** Opening The data block **

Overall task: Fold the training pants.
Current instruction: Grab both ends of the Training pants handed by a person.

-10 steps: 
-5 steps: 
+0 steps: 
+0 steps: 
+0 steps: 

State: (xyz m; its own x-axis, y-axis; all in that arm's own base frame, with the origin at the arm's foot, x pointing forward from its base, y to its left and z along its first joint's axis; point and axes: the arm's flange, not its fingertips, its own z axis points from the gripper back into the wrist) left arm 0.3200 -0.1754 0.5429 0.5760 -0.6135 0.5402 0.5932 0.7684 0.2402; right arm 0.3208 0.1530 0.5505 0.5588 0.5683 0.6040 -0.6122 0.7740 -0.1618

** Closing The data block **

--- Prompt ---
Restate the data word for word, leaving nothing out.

--- Response to the exercise ---
Overall task: Fold the training pants.
Current instruction: Grab both ends of the Training pants handed by a person.

-10 steps: 
-5 steps: 
+0 steps: 
+0 steps: 
+0 steps: 

State: (xyz m; its own x-axis, y-axis; all in that arm's own base frame, with the origin at the arm's foot, x pointing forward from its base, y to its left and z along its first joint's axis; point and axes: the arm's flange, not its fingertips, its own z axis points from the gripper back into the wrist) left arm 0.3200 -0.1754 0.5429 0.5760 -0.6135 0.5402 0.5932 0.7684 0.2402; right arm 0.3208 0.1530 0.5505 0.5588 0.5683 0.6040 -0.6122 0.7740 -0.1618

The requested output has been given in full.